■ EXERCISE INSTRUCTIONS: Using the data below, set down every line from the one containing "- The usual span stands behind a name" through the one containing "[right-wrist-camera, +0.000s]", inclusive and unchanged. Pictures are to be skipped.

▼

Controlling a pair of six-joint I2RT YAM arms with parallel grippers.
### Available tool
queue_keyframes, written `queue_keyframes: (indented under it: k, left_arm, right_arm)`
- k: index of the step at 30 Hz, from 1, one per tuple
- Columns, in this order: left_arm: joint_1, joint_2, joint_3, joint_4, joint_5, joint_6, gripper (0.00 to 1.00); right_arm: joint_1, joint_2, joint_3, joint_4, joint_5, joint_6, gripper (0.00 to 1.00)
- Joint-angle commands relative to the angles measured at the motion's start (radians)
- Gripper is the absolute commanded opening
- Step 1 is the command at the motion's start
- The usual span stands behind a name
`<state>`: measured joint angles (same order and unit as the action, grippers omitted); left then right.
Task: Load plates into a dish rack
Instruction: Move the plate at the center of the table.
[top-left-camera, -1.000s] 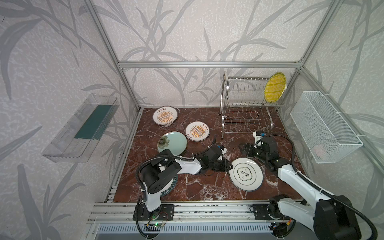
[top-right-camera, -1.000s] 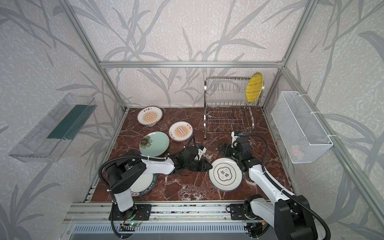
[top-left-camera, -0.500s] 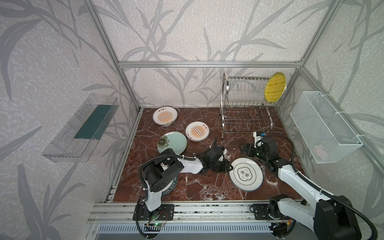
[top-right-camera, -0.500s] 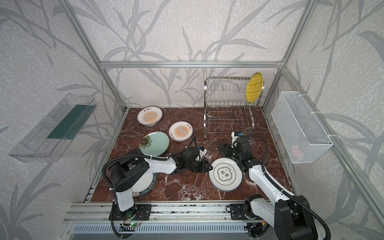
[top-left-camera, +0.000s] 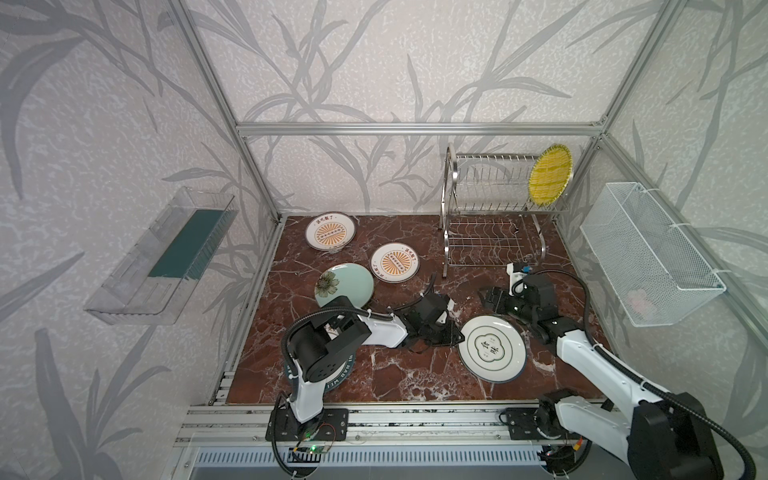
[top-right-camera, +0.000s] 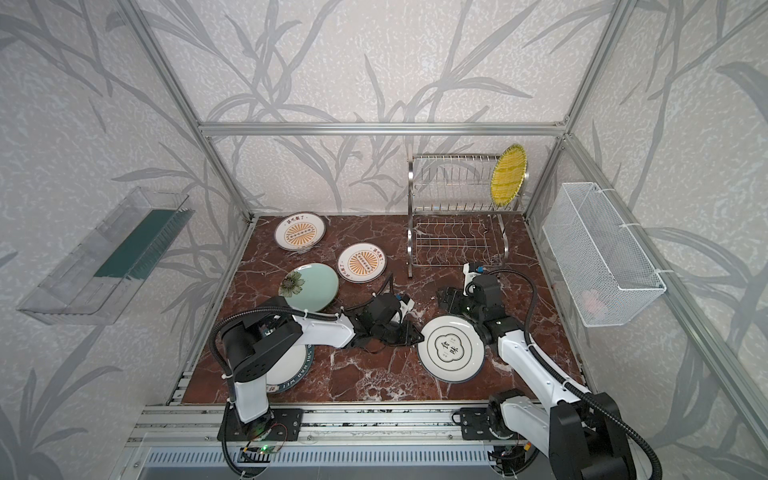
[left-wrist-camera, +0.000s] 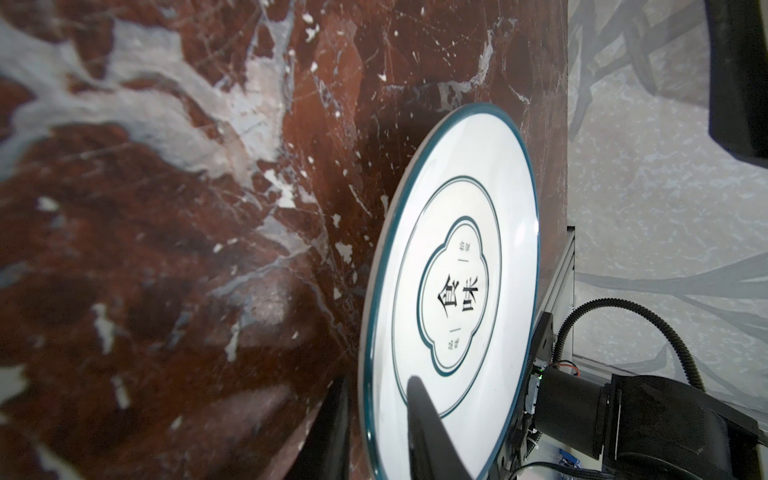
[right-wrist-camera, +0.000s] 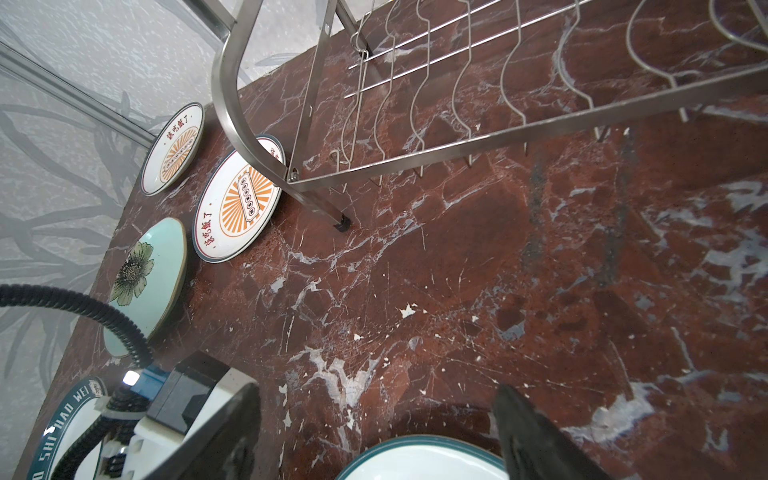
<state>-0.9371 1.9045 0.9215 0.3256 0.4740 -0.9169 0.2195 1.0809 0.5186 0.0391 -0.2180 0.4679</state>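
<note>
On the red-brown marble bench (top-left-camera: 395, 374), the round white plate with dark cloud outline (top-left-camera: 492, 348) lies flat, just right of the left gripper (left-wrist-camera: 376, 399), whose close-set jaws straddle its near rim. Whether they pinch it is unclear. The wide-open, empty right gripper (right-wrist-camera: 376, 392) hovers beyond its far edge.

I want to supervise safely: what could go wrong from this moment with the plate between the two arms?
1. The left gripper straddles only the rim of the cloud-outline plate; when lifted, the plate may pivot or slip out.
2. The open right gripper hovers near the same plate's edge, so the two arms could bump.
</note>
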Motion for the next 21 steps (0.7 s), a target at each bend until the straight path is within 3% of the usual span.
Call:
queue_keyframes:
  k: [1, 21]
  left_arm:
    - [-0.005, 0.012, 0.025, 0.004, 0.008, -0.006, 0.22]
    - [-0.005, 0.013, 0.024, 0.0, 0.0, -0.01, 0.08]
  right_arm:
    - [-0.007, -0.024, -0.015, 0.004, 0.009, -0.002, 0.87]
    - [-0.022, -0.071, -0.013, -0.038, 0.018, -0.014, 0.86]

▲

■ WORKED SOLUTION:
- The usual span stands behind a name
`<state>`: measured joint angles (same order and unit as the action, grippers omitted); left then right.
Task: Load plates into a dish rack
Instruction: Move the plate at the center of the table.
[top-left-camera, -1.000s] 
[top-right-camera, -1.000s] 
[top-left-camera, -0.500s] 
[top-right-camera, -0.500s] 
[top-left-camera, +0.000s] 
[top-right-camera, +0.000s] 
[left-wrist-camera, +0.000s] 
[right-wrist-camera, +0.000s] 

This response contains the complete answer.